Recorded data.
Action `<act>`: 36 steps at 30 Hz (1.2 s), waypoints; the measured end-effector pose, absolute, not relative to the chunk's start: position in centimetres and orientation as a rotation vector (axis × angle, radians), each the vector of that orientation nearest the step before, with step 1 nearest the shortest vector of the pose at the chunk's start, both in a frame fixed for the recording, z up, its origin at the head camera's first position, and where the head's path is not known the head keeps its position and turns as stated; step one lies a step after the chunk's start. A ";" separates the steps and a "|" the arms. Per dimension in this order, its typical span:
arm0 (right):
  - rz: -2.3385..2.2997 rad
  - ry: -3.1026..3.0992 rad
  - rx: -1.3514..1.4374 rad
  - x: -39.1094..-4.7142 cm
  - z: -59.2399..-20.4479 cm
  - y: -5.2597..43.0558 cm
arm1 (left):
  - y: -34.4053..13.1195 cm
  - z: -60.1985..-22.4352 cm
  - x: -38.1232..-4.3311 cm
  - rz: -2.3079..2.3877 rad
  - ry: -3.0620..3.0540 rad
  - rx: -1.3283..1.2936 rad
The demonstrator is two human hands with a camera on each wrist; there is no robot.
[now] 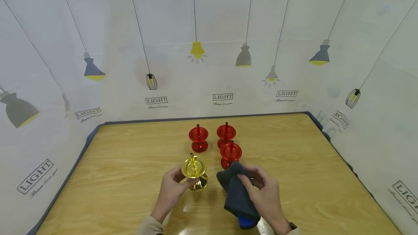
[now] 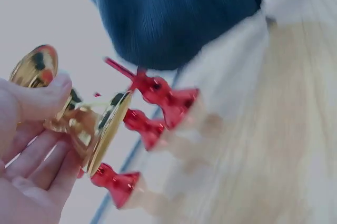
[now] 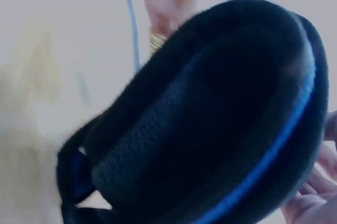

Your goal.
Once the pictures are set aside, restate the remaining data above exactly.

Completed task.
Action `<act>`: 36 steps at 30 Hz (1.2 s), waypoints; the measured end-effector pose, absolute, not relative to the chunk's start: position in centimetres and orientation as a rotation vector (axis × angle, radians), each the vector of that orientation nearest the step before, with step 1 nearest the shortest vector of the pose at the chunk's start, both in a frame fixed for the recording, z up, its origin at the head camera's first position, and where the head's path is not known the head keeps its position and turns as stated; step one lies a step after the chunk's start. A ";" separates the steps and a "|" the arms. Per dimension in this order, its typical span:
arm0 (right):
  - rz: -2.3385..2.2997 rad
  - ry: -3.1026..3.0992 rad
  - rx: -1.3514..1.4374 rad
  - x: -39.1094..-4.7142 cm
  - z: -59.2399..-20.4479 cm
  - y: -5.2597..43.0558 cm
arm1 (left):
  - y: -34.4053..13.1195 cm
  - z: -60.1985..-22.4352 cm
  - x: -38.1232..-4.3311 cm
  - rz: -2.3079..2.3877 rad
  - ry: -3.0620..3.0540 rad
  - rx: -1.3283..1.2936 rad
The demonstrator is two human hands with a camera on each wrist; there is no robot.
[now] 
[now] 
[now] 

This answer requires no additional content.